A foolish counselee:
- Is unaccountable and arrogantly answers to no one (Proverbs 12:15).
- Is unruly and has no control over what he says (Proverbs 12:16).
- Is unteachable and cannot imagine being mistaken (Proverbs 15:5).
- Is uncontainable in his emotions and loves to argue and set others straight (Proverbs 15:18; 20:3).
- Is incorrigible and his foolishness cannot even be pounded out of him (Proverbs 27:22).
- Is unholy as he takes lightly and even mocks at sin (Proverbs 14:9; cf. Psalm 14:1).
A wise counselee:
- “Fears” the Lord by highly valuing what God has to say (Proverbs 1:7).
- Shows he values God’s Word as he “joyfully” delights in reading and loving it (Psalms 112:1).
- “Passionately” applies what he reads and loves from the Word (Proverbs 14:2; cf. Psalm 128:1).
- “Confidently” depends on the promises of God (Psalm 147:11).
Developing a Wise Counselee
Consider a few ways we can encourage our counselees to grow and change and how we can evaluate if they are developing the type of “fear” that Proverbs says is the beginning of true “knowledge” and “wisdom”:
- If “fearing the Lord” is what brings true “knowledge” and “wisdom”, we should evaluate how consistently our counselee is being exposed to the Word of God through individual Bible reading, group Bible study, and weekly congregational worship. If they are not around the Word of God, they will not experience consistent change in their life (Psalm 119:38).
- In addition to a consistent exposure to the Word of God, we should help them evaluate their prayer life (Psalm 119:33-40). If they are praying this type of consuming prayer, they will develop a deep fear of the Lord and growth will be evident.

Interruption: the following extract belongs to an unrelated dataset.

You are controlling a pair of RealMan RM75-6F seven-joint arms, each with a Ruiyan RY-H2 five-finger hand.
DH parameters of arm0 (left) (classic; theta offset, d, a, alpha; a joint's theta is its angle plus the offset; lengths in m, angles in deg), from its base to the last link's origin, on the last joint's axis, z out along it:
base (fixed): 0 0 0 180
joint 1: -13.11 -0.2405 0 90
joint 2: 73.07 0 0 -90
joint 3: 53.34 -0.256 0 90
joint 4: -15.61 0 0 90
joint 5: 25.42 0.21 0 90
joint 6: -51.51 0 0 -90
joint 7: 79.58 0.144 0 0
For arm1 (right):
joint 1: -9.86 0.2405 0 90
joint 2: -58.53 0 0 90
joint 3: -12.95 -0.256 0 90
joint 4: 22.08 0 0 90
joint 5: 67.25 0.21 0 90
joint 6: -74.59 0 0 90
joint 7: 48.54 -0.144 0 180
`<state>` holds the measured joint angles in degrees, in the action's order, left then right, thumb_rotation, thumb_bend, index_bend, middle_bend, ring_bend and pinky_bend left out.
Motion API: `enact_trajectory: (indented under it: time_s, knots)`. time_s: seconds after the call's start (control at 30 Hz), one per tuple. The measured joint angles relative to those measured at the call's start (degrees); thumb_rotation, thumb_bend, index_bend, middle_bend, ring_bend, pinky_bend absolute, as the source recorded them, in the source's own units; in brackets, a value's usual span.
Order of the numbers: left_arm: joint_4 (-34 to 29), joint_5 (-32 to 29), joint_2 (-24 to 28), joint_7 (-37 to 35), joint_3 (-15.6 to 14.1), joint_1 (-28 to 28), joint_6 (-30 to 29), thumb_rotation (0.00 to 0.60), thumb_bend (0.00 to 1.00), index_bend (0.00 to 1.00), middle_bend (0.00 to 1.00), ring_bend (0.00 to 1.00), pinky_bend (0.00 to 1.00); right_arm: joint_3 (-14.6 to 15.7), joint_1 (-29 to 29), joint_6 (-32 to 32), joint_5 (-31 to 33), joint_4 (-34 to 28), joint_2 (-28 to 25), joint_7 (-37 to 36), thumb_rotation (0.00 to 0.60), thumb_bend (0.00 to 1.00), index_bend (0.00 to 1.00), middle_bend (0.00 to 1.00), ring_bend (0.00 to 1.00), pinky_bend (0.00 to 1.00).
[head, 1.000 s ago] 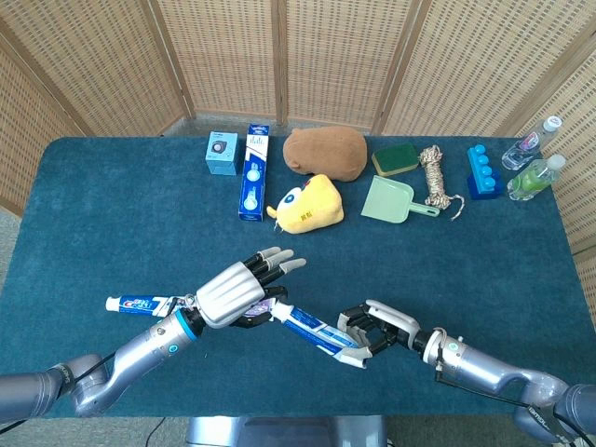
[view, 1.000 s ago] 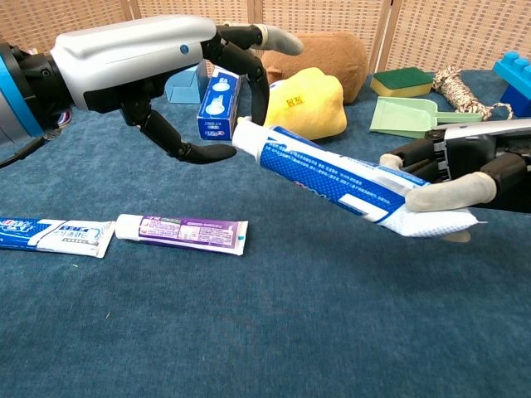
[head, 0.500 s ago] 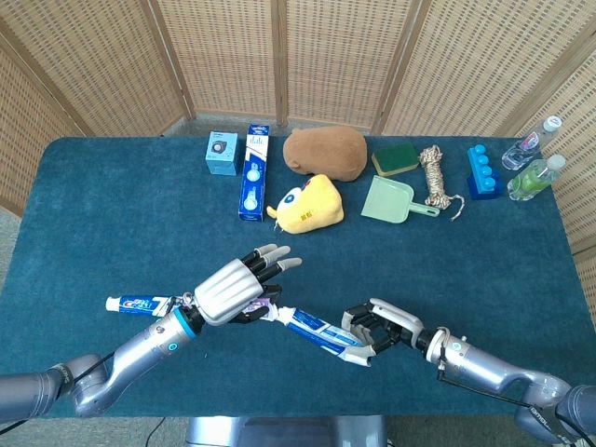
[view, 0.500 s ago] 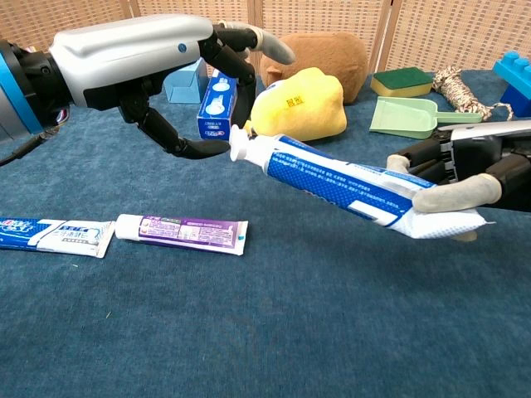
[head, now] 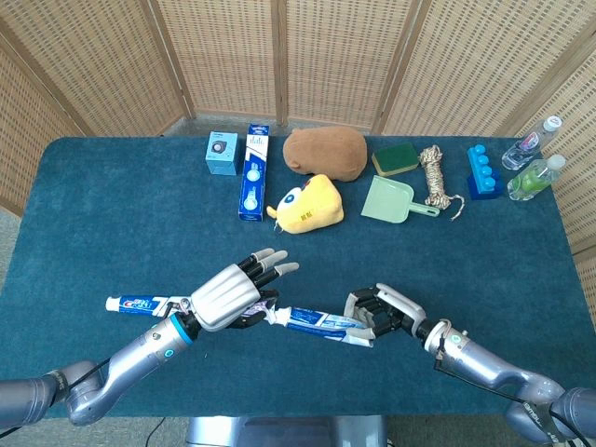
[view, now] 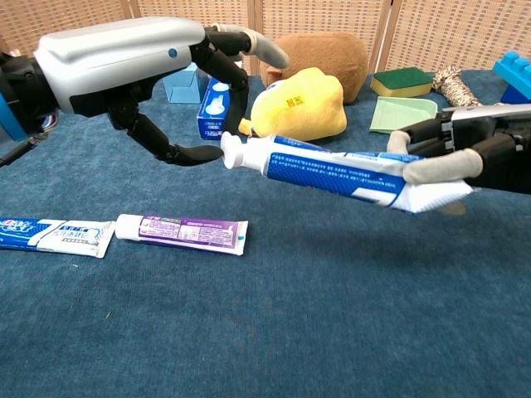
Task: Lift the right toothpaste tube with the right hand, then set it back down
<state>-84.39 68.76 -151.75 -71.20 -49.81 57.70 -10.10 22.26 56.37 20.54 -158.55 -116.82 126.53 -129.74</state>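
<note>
My right hand (view: 477, 157) (head: 386, 311) grips the tail end of a blue and white toothpaste tube (view: 332, 166) (head: 319, 323). The tube hangs nearly level above the blue cloth, with its white cap pointing left. My left hand (view: 133, 62) (head: 226, 296) hovers with its fingers spread around the cap, holding nothing. Its thumb tip lies right beside the cap; I cannot tell whether they touch. On the cloth below lie a purple tube (view: 182, 230) and a blue and white tube (view: 51, 235) (head: 138, 304).
Along the back stand a small blue box (head: 222, 153), a toothpaste carton (head: 253, 171), a brown plush (head: 326, 152), a yellow plush (head: 308, 204), a sponge (head: 396, 158), a green dustpan (head: 391, 199), rope (head: 435, 176), blue blocks (head: 483, 171) and bottles (head: 535, 176).
The held tube has swung from a downward slant to nearly level. Its cap end has moved left, up to my left hand's thumb. My right hand has risen a little.
</note>
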Motion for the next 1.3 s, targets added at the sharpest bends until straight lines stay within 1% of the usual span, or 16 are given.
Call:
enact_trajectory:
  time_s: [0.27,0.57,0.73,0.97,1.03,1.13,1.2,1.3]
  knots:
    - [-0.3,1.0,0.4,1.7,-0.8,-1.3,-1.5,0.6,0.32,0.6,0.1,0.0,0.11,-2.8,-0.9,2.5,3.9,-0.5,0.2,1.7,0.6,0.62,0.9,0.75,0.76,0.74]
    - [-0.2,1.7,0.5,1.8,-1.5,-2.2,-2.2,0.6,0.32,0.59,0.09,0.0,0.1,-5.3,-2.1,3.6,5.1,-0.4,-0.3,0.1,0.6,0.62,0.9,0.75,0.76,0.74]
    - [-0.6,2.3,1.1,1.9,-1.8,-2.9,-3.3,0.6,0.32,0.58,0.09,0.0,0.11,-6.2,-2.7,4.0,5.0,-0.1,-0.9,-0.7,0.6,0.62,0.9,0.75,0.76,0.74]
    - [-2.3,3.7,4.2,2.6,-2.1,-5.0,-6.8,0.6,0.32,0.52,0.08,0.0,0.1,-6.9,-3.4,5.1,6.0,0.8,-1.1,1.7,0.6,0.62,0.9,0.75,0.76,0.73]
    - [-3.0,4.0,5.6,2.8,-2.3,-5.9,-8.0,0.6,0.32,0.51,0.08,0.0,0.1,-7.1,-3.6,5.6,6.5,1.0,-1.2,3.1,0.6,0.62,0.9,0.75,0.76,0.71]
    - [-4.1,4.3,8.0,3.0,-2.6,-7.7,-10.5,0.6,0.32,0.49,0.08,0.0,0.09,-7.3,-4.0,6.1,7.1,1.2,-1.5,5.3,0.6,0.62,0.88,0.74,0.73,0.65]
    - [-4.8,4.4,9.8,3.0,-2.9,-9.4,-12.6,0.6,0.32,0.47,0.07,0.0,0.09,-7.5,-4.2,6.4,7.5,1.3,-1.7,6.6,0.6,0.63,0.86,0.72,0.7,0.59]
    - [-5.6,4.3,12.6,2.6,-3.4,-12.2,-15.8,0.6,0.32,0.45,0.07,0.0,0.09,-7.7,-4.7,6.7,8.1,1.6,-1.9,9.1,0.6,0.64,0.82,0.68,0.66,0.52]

- Added to a constant exposure to the Word and consuming prayer, we should help them evaluate their commitment to pursue wise counsel (Proverbs 11:14). Who our counselee listens to after they leave their session is critical. Growth is either helped or hindered depending on who they listen to after they end their counseling session with you.
The Proverbs have become helpful to me in my pastoral counseling ministry and insightful when determining if those I’m counseling are headed in the right direction.
Join the Conversation
How has today’s post challenged you to better evaluate those you are counseling?
What are some of the practical ways you could apply these principles from Proverbs to your assessment of counselee growth in grace?